Her own doctor was away, and his partner saw her. Not knowing her history of CFS, but observing in her file that she was seeing a counselor, he told her she didn’t have Epstein-Barr virus, the virus that had initiated her CFS, nor had she ever had it. When she protested that she had, he dismissed her claims. He told her she was quite well, even though she had both a fever and swollen glands, and refused a medical certificate.

Fortunately her family was able to come to her aid, as she was too sick to address the situation herself. They presented the doctor with conclusive pathology tests showing that the Epstein-Barr virus was indeed a part of this client’s life. They also demanded an apology.

Enraged, the doctor made four phone calls to this family, further exacerbating the illness of my client, in order to argue the point. Yet the point was: the lab tests showed he was wrong.

He then consulted two immunologists who told him he was mistaken in his diagnosis.
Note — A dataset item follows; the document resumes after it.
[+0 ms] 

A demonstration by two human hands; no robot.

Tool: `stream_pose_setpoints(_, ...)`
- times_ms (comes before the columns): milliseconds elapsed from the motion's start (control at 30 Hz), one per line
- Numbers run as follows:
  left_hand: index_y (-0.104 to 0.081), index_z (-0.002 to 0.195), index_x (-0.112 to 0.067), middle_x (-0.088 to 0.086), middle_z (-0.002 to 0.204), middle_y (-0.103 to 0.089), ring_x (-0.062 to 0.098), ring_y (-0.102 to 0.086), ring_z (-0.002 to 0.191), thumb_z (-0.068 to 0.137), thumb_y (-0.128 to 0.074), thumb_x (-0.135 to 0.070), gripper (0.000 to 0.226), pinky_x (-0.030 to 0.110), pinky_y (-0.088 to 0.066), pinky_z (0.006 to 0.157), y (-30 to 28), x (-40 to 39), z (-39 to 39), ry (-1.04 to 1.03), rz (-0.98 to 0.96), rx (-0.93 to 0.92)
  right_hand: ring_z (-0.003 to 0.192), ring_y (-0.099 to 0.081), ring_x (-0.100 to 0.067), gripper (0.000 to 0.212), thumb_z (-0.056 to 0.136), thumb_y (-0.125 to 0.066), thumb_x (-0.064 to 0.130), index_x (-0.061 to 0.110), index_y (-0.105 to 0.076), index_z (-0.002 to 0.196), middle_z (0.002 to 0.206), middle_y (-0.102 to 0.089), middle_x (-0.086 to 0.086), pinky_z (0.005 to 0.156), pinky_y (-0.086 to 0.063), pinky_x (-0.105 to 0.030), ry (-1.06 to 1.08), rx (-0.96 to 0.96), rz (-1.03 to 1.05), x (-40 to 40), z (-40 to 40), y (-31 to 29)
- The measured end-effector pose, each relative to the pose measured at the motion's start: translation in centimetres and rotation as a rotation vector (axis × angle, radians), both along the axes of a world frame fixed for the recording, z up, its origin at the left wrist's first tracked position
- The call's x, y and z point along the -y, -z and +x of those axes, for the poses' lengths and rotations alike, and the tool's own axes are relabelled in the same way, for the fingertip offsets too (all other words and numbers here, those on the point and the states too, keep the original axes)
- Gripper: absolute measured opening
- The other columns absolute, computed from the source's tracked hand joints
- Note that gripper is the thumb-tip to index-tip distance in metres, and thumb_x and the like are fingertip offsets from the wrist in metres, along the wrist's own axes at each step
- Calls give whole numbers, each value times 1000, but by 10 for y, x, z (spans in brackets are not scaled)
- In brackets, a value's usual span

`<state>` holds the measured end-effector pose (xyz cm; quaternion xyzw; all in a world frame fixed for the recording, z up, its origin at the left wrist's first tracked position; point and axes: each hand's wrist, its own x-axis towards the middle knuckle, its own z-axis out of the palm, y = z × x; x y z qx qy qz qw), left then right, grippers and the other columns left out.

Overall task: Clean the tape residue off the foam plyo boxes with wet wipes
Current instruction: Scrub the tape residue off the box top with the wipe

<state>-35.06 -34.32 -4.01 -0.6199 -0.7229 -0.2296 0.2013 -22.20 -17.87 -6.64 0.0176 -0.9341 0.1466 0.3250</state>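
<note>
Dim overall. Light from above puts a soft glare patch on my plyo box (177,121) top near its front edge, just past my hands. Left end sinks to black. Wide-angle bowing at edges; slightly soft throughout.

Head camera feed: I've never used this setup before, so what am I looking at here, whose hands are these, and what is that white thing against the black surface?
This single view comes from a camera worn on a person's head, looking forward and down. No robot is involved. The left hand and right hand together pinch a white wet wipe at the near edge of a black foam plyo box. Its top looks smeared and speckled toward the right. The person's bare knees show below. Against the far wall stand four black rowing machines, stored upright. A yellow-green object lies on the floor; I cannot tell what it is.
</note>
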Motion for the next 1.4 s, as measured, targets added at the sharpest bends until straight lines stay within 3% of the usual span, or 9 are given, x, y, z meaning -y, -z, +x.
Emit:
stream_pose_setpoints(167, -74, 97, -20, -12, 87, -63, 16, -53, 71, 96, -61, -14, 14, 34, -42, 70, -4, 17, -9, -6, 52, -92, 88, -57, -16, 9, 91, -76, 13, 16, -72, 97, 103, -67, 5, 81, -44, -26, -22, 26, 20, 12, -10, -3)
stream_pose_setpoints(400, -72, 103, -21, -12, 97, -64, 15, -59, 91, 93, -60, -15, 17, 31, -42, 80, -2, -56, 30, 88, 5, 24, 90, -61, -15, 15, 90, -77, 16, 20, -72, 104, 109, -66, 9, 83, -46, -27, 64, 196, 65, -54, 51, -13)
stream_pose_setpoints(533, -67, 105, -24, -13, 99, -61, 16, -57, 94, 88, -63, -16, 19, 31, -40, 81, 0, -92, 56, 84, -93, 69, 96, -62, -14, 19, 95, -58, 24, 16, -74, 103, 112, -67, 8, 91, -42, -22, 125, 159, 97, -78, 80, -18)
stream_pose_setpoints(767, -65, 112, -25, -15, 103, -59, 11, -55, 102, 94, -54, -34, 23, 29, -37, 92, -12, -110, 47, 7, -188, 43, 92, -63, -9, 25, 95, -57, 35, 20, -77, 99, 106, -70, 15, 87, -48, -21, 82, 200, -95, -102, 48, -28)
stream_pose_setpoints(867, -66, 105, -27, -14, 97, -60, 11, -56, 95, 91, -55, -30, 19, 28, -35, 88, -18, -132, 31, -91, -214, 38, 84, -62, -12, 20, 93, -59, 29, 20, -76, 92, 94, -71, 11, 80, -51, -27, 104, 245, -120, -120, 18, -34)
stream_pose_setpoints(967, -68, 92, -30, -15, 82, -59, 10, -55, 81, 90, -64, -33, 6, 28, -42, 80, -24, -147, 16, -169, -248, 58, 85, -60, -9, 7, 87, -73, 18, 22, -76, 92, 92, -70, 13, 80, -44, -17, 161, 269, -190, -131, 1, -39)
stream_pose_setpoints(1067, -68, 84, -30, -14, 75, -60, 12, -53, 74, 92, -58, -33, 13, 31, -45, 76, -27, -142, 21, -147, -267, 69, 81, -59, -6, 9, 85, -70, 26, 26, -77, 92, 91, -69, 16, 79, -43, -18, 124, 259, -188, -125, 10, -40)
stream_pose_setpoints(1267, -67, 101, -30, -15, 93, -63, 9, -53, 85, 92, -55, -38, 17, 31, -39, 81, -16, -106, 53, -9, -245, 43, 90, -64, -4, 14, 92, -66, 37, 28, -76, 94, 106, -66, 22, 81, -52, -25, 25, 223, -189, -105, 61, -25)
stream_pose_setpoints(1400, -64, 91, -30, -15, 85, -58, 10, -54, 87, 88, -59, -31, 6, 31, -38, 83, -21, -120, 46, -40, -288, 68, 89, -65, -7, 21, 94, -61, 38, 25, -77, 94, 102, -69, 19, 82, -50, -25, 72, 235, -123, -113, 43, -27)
The following day, he rang to apologize. This was all very stressful, not only to the client but to her family. Yet sometimes we have to make a stand against narrow-minded doctors who believe that everything is “in the mind” for someone who is undergoing counseling.

It seems with some doctors, you are damned if you do and damned if you don’t. If you don’t seek counseling when you need it, you are denying your problem. If you do seek counseling, every twinge is in your mind. Mind you, the very fact that this doctor reacted so violently and so obsessively to a piece of paper showing that he had made a mistake, shows that he could do with some counseling himself!

I think this doctor learned a valuable lesson and we should all stand up against the stigma of mental illness, especially when it involves people who should know better.